■ **YOUR TASK**:
Transcribe the entries exactly as they stand below, passing over any picture.

■ **MATERIAL PROVIDED**:
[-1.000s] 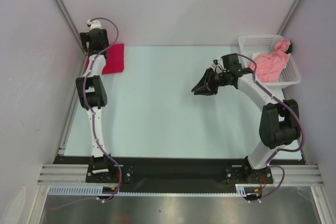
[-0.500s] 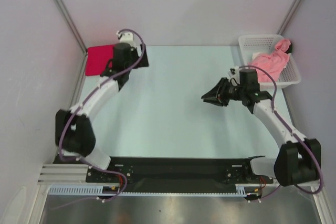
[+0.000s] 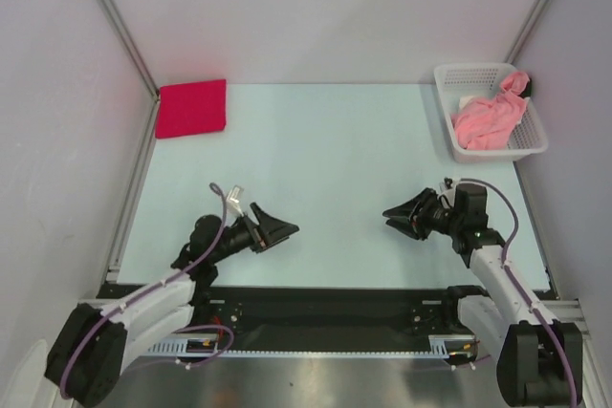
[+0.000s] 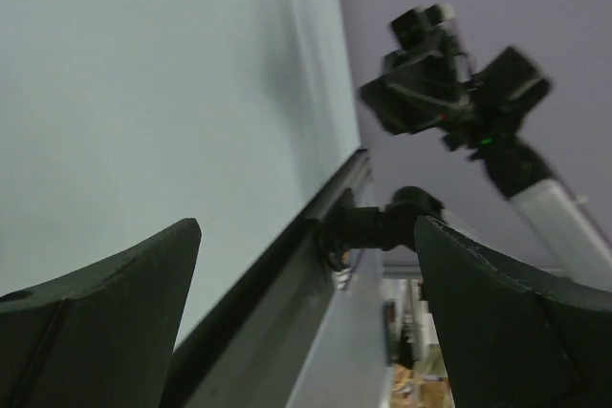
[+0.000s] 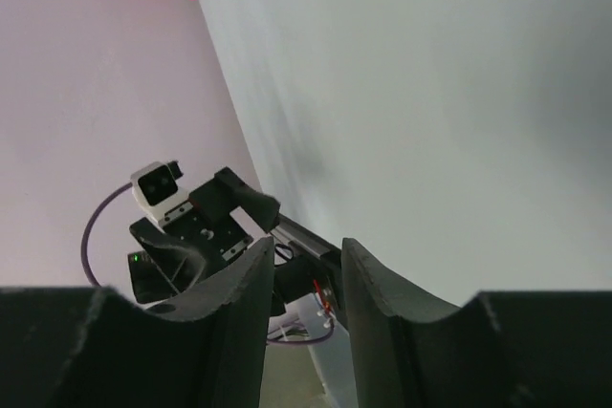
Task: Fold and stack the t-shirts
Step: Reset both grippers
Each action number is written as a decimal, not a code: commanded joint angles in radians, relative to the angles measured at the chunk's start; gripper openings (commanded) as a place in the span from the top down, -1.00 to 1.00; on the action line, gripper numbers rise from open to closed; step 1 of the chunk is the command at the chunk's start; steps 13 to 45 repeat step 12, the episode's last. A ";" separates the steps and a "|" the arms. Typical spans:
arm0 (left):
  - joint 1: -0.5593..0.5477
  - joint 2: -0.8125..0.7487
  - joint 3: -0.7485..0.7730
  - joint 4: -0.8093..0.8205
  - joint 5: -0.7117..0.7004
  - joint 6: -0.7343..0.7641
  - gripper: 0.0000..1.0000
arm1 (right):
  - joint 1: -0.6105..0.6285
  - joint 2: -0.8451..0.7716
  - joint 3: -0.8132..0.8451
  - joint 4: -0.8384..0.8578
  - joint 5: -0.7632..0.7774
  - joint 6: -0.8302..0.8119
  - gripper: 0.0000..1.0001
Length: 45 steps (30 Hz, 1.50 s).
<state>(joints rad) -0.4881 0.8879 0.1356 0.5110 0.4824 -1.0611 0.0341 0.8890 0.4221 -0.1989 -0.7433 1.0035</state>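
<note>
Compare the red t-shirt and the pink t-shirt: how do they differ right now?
Fold: the red t-shirt is a flat, neat rectangle; the pink t-shirt is a crumpled heap. Place: the red one lies on the table at its far left corner; the pink one sits in the white mesh basket, far right. Both are at the table's far edge.

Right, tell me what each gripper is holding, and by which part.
Nothing. Both the left gripper and right gripper are empty; the folded crimson cloth t-shirt lies in the far-left corner, the salmon-pink t-shirt in the white plastic mesh basket.
</note>
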 commanded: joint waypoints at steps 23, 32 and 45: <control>0.009 -0.739 -0.346 0.364 0.061 -0.604 -1.00 | -0.003 -0.625 -0.505 0.292 -0.161 0.275 -0.82; 0.009 -0.739 -0.346 0.364 0.061 -0.604 -1.00 | -0.003 -0.625 -0.505 0.292 -0.161 0.275 -0.82; 0.009 -0.739 -0.346 0.364 0.061 -0.604 -1.00 | -0.003 -0.625 -0.505 0.292 -0.161 0.275 -0.82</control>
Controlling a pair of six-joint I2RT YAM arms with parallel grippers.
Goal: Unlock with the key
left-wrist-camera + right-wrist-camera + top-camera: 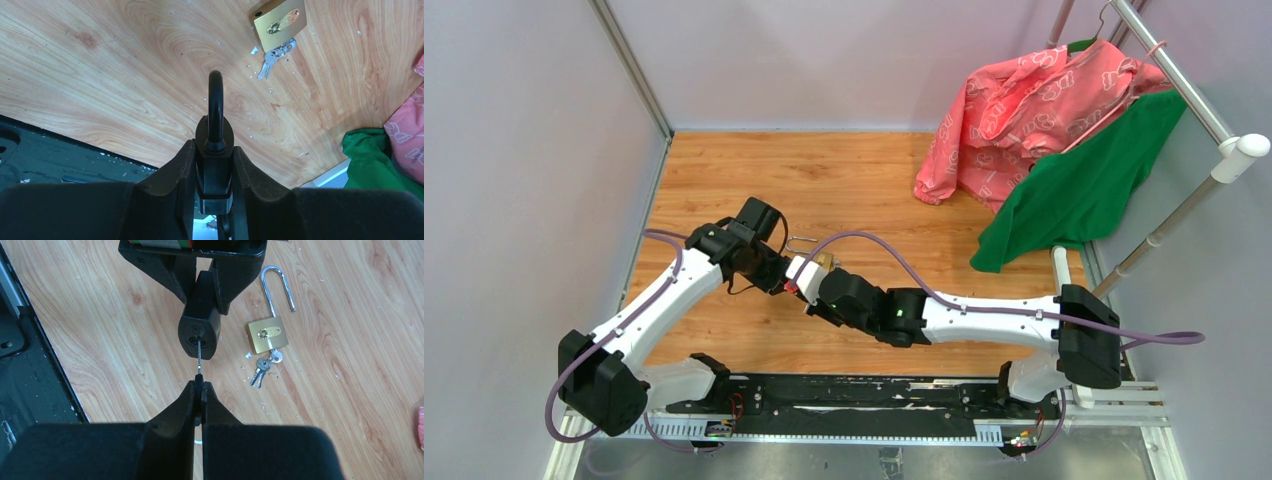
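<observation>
Right wrist view, with left wrist view as check. The black padlock [200,330] is held clear of the wooden surface [350,405], near its middle. The left hand [200,285] is clamped on the lock's body from both sides, keyway end toward the right hand [200,385]. The right hand is pressed together, pinching the key [199,354] by its head. The blade reaches the keyway, but how deep it sits cannot be told. A brass padlock [268,334] with its shackle swung open and spare keys [261,371] hanging from it lies on the surface just to the far side.

Likely faults: the narrow pinch may let the key swivel or slip once turning force is applied. The lock's rounded body may rotate within the left hand instead of the cylinder turning. If blade and keyway are not in line, pushing could bend the blade or drive the lock back out of its grip.
</observation>
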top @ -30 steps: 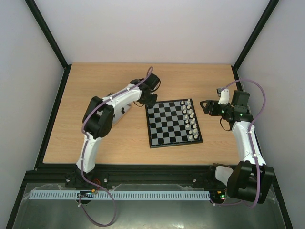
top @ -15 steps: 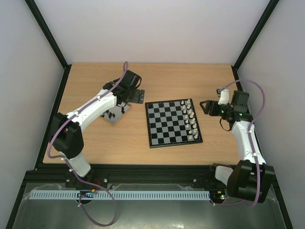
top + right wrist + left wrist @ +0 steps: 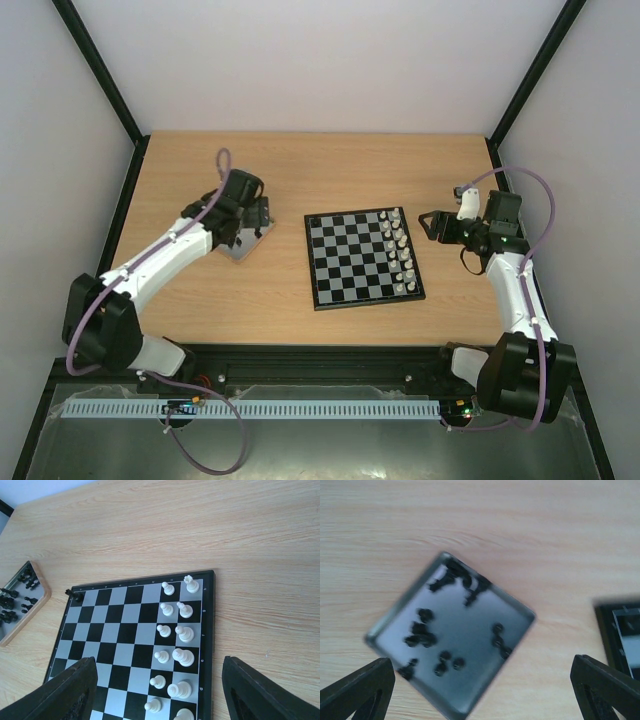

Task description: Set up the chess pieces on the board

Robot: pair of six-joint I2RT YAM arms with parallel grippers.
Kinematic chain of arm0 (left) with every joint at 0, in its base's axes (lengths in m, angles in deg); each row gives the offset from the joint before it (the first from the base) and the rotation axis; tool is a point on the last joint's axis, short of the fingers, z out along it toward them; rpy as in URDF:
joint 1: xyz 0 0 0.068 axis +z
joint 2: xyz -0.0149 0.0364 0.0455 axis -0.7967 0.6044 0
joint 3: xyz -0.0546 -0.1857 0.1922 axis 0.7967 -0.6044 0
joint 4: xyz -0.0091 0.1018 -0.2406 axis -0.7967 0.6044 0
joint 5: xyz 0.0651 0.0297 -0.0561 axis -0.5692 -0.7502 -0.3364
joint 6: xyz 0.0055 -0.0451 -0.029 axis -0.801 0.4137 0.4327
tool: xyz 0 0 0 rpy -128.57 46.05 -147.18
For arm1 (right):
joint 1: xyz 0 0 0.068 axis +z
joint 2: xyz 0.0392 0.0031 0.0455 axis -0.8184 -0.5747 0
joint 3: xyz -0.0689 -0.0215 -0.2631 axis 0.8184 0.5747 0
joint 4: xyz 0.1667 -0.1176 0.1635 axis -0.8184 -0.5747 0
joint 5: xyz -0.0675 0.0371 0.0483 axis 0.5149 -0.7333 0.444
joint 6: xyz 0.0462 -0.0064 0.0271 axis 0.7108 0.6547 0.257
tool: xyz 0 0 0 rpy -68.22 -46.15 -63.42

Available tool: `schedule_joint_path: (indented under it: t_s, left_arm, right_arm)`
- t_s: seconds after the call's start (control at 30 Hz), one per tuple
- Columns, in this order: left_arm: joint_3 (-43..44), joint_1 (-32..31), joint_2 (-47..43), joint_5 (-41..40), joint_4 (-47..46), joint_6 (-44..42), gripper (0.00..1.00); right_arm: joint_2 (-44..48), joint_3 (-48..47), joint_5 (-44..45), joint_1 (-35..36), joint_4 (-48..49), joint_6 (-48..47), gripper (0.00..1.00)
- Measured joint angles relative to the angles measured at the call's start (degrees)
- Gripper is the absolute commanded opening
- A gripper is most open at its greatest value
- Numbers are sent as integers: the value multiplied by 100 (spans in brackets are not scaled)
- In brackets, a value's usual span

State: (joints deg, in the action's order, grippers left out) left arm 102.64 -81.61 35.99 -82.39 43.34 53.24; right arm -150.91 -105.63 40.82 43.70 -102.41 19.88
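Our left end effector (image 3: 481, 662) is hanging wide open over the grey tray (image 3: 465, 630), gripping nothing; its wrist cam is showing black pieces (image 3: 420, 635) jumbled inside, which the arm (image 3: 170, 250) is mostly blocking from the top view. Our right end effector (image 3: 160, 662) is gaping empty too, facing the board (image 3: 125, 630) on the table (image 3: 150, 530), where white pieces (image 3: 182, 632) are standing in two files along the right edge

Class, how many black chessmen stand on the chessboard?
1. The black chessman stands at the board's corner nearest the grey tray; the wrist view crops the board's near edge, so others may be hidden.
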Motion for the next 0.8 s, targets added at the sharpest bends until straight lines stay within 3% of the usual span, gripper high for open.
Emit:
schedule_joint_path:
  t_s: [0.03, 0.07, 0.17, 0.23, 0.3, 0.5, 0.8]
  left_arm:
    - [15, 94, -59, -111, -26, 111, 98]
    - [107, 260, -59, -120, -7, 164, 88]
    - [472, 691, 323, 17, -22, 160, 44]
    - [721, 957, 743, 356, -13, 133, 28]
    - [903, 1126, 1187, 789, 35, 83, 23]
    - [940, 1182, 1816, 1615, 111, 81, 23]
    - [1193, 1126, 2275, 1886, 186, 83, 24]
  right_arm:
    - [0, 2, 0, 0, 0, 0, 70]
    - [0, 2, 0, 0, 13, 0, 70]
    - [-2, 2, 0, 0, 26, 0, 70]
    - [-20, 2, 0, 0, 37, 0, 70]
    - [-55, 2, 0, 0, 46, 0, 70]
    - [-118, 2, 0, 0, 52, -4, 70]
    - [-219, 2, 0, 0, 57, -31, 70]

■ **THE ANSWER**:
[-1.000s] 
[-0.500s] 
[+0.000s] 
[+0.000s] 
[+0.000s] 
Task: Fold and stack the t-shirts
Step: Reset both grippers
Each action number is written as a decimal, not a code: commanded joint angles in radians, relative to the angles measured at the chunk's start; gripper openings (commanded) as a place in the span from the top down, -1.00 to 1.00; on the action line, gripper numbers rise from open to closed; step 1 of the chunk is the command at the chunk's start; steps 13 to 45 repeat step 12, the episode's last. A ";" separates the steps and a "|" the arms. Typical spans:
arm0 (left):
  - joint 1: -0.5593..0.5477
  - joint 2: -0.8125..0.7487
  - joint 3: -0.7485..0.7730
  - joint 4: -0.8093..0.8205
  - joint 5: -0.7117..0.7004
  - joint 6: -0.7343..0.7641
  - gripper: 0.0000..1.0000
arm1 (right):
  - joint 1: -0.6105..0.6285
  - joint 2: -0.8451..0.7716
  - joint 3: -0.8132..0.8451
  - joint 4: -0.8384..0.8578
  - joint 5: -0.7632..0.7774
  - joint 6: -0.8302..0.8119
  - gripper: 0.0000..1.0001
Length: 45 steps (30 Hz, 1.50 s).
<state>(joints rad) -0.4881 0.8879 0.1356 0.5110 0.4824 -1.0611 0.0341 0.8890 0.4221 -0.1989 -0.7433 1.0035</state>
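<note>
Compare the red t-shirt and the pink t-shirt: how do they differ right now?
Fold: the red t-shirt is a flat, neat rectangle; the pink t-shirt is a crumpled heap. Place: the red one lies on the table at its far left corner; the pink one sits in the white mesh basket, far right. Both are at the table's far edge.

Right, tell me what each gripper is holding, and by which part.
Nothing. Both the left gripper and right gripper are empty; the folded crimson cloth t-shirt lies in the far-left corner, the salmon-pink t-shirt in the white plastic mesh basket.
</note>
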 commanded: joint waypoints at steps 23, 32 and 45: <control>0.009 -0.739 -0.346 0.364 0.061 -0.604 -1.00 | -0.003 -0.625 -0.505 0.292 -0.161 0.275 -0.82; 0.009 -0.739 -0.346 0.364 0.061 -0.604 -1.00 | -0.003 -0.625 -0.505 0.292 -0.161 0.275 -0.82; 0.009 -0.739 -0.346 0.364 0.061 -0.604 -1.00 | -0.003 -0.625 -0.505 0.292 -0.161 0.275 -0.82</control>
Controlling a pair of six-joint I2RT YAM arms with parallel grippers.
Goal: Unlock with the key
left-wrist-camera + right-wrist-camera + top-camera: 
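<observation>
Right wrist view, with left wrist view as check. The black padlock [200,330] is held clear of the wooden surface [350,405], near its middle. The left hand [200,285] is clamped on the lock's body from both sides, keyway end toward the right hand [200,385]. The right hand is pressed together, pinching the key [199,354] by its head. The blade reaches the keyway, but how deep it sits cannot be told. A brass padlock [268,334] with its shackle swung open and spare keys [261,371] hanging from it lies on the surface just to the far side.

Likely faults: the narrow pinch may let the key swivel or slip once turning force is applied. The lock's rounded body may rotate within the left hand instead of the cylinder turning. If blade and keyway are not in line, pushing could bend the blade or drive the lock back out of its grip.
</observation>
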top @ -30 steps: 
top @ -15 steps: 
top + right wrist + left wrist @ +0 steps: 

Task description: Set up the chess pieces on the board

Robot: pair of six-joint I2RT YAM arms with parallel grippers.
Kinematic chain of arm0 (left) with every joint at 0, in its base's axes (lengths in m, angles in deg); each row gives the offset from the joint before it (the first from the base) and the rotation axis; tool is a point on the last joint's axis, short of the fingers, z out along it toward them; rpy as in URDF:
joint 1: xyz 0 0 0.068 axis +z
joint 2: xyz -0.0149 0.0364 0.0455 axis -0.7967 0.6044 0
joint 3: xyz -0.0546 -0.1857 0.1922 axis 0.7967 -0.6044 0
joint 4: xyz -0.0091 0.1018 -0.2406 axis -0.7967 0.6044 0
joint 5: xyz 0.0651 0.0297 -0.0561 axis -0.5692 -0.7502 -0.3364
joint 6: xyz 0.0055 -0.0451 -0.029 axis -0.801 0.4137 0.4327
tool: xyz 0 0 0 rpy -128.57 46.05 -147.18
For arm1 (right):
joint 1: xyz 0 0 0.068 axis +z
joint 2: xyz 0.0392 0.0031 0.0455 axis -0.8184 -0.5747 0
joint 3: xyz -0.0689 -0.0215 -0.2631 axis 0.8184 0.5747 0
joint 4: xyz 0.1667 -0.1176 0.1635 axis -0.8184 -0.5747 0
joint 5: xyz -0.0675 0.0371 0.0483 axis 0.5149 -0.7333 0.444
joint 6: xyz 0.0462 -0.0064 0.0271 axis 0.7108 0.6547 0.257
tool: xyz 0 0 0 rpy -68.22 -46.15 -63.42

Available tool: `schedule_joint_path: (indented under it: t_s, left_arm, right_arm)`
- t_s: seconds after the call's start (control at 30 Hz), one per tuple
- Columns, in this order: left_arm: joint_3 (-43..44), joint_1 (-32..31), joint_2 (-47..43), joint_5 (-41..40), joint_4 (-47..46), joint_6 (-44..42), gripper (0.00..1.00); right_arm: joint_2 (-44..48), joint_3 (-48..47), joint_5 (-44..45), joint_1 (-35..36), joint_4 (-48..49), joint_6 (-48..47), gripper (0.00..1.00)
- Measured joint angles relative to the angles measured at the call's start (degrees)
- Gripper is the absolute commanded opening
- A gripper is most open at its greatest value
- Numbers are sent as integers: the value multiplied by 100 (spans in brackets are not scaled)
- In brackets, a value's usual span

State: (joints deg, in the action's order, grippers left out) left arm 102.64 -81.61 35.99 -82.39 43.34 53.24; right arm -150.91 -105.63 40.82 43.70 -102.41 19.88
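Our left end effector (image 3: 481, 662) is hanging wide open over the grey tray (image 3: 465, 630), gripping nothing; its wrist cam is showing black pieces (image 3: 420, 635) jumbled inside, which the arm (image 3: 170, 250) is mostly blocking from the top view. Our right end effector (image 3: 160, 662) is gaping empty too, facing the board (image 3: 125, 630) on the table (image 3: 150, 530), where white pieces (image 3: 182, 632) are standing in two files along the right edge

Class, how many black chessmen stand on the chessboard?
1. The black chessman stands at the board's corner nearest the grey tray; the wrist view crops the board's near edge, so others may be hidden.
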Motion for the next 0.8 s, targets added at the sharpest bends until straight lines stay within 3% of the usual span, gripper high for open.
Emit:
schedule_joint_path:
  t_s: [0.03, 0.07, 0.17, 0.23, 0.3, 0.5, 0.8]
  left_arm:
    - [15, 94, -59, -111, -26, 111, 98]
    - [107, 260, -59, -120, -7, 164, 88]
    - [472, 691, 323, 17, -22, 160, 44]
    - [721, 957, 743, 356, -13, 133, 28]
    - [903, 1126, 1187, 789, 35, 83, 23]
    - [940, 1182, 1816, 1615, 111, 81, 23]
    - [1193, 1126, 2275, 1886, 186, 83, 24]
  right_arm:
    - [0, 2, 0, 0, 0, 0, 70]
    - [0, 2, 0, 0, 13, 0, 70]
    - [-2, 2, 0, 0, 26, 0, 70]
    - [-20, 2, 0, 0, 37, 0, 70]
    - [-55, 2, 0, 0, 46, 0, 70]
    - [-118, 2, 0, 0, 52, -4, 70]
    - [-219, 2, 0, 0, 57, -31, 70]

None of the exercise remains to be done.